SDPI recommends higher tobacco taxes in Budget 2026-27

SDPI initiatives

ISLAMABAD, May 7, 2026 – Policy experts at a seminar hosted by the Sustainable Development Policy Institute on Thursday called on Pakistan’s government to raise tobacco taxes in the 2026-27 federal budget, saying stronger taxation could reduce smoking rates, improve public health and increase revenue collection.

The policy dialogue, titled “Strengthening Tobacco Taxation for Public Health and Fiscal Gains: Preparing for the 2026-27 Budget,” brought together researchers, economists and public health experts who advocated eliminating the existing two-tier tax structure on cigarettes and introducing targeted measures to discourage youth smoking.

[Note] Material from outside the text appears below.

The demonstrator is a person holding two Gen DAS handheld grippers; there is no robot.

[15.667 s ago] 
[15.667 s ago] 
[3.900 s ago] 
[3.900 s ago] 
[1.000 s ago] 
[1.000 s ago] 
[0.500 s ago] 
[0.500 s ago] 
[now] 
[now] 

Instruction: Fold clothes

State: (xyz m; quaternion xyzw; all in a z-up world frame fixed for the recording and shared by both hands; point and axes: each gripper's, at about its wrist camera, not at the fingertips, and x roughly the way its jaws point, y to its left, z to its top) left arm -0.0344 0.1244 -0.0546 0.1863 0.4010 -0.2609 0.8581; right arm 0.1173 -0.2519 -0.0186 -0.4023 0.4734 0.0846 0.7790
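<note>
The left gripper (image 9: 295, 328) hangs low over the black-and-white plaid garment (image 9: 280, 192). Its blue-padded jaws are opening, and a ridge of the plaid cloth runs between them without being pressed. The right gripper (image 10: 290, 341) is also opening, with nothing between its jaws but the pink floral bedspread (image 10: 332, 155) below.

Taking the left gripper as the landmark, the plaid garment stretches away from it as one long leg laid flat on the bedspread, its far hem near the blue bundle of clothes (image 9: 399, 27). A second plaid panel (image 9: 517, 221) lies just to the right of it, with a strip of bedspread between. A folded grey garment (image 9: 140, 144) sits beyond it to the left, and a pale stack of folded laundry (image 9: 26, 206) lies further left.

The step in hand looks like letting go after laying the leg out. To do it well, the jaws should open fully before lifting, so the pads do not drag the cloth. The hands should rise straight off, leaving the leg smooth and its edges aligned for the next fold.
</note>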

Opening the seminar, Syed Ali Wasif Naqvi, senior research associate at SDPI, said tobacco taxation remained one of the most effective evidence-based tools for improving public health while enhancing domestic revenues.

He said SDPI analysis suggested that even a one-percentage-point reduction in smoking prevalence could help recover around Rs294 billion in economic losses and generate more than Rs103 billion in additional tax revenues.

Naqvi said Pakistan, classified as a lower-middle-income country, remained behind recommended tobacco taxation benchmarks and urged authorities to review the two-tier taxation system to reduce market distortions and industry manipulation.

Dr Sajid Amin Javed, deputy executive director at SDPI, described tobacco taxation as a “win-win” policy for revenue generation, economic stability and healthcare outcomes.

He proposed higher taxes on commonly consumed cigarette brands and recommended earmarking a portion of tobacco tax revenues for improvements in the health sector.

Javed also highlighted rising youth vulnerability to smoking and called for higher taxes on tobacco products popular among younger consumers, alongside awareness campaigns and educational initiatives on smoking-related health risks.

Waseem Iftikhar Janjua, senior advisor at SDPI, criticised the current two-tier taxation structure, saying it encouraged smokers to switch to cheaper cigarette brands rather than quit smoking altogether.

He urged the government to gradually narrow the tax gap between premium and economy brands and eventually move towards a single-tier taxation system.

Janjua also recommended automatic annual increases in excise duties that exceed inflation and economic growth rates under a three-to-five-year reform roadmap.

Referring to benchmarks set under the World Health Organization Framework Convention on Tobacco Control, he noted that Pakistan’s tax share on cigarette retail prices remained below the recommended 70%.

Dr Ashar Malik of Aga Khan University said tobacco products should not be treated as ordinary consumer goods due to their severe health consequences.

He warned that alternative tobacco products, particularly smokeless tobacco, continued to escape adequate taxation because of regulatory gaps and called for expanding tax coverage to all tobacco products.

Dr Irfan Chatha, research fellow at SDPI, said taxation alone would not be sufficient without stronger enforcement measures and institutional coordination to curb illicit trade.

He noted that cigarette consumption in Pakistan remained around 80 billion sticks annually and urged policymakers to treat tobacco taxation not only as a revenue measure but also as a core public health intervention.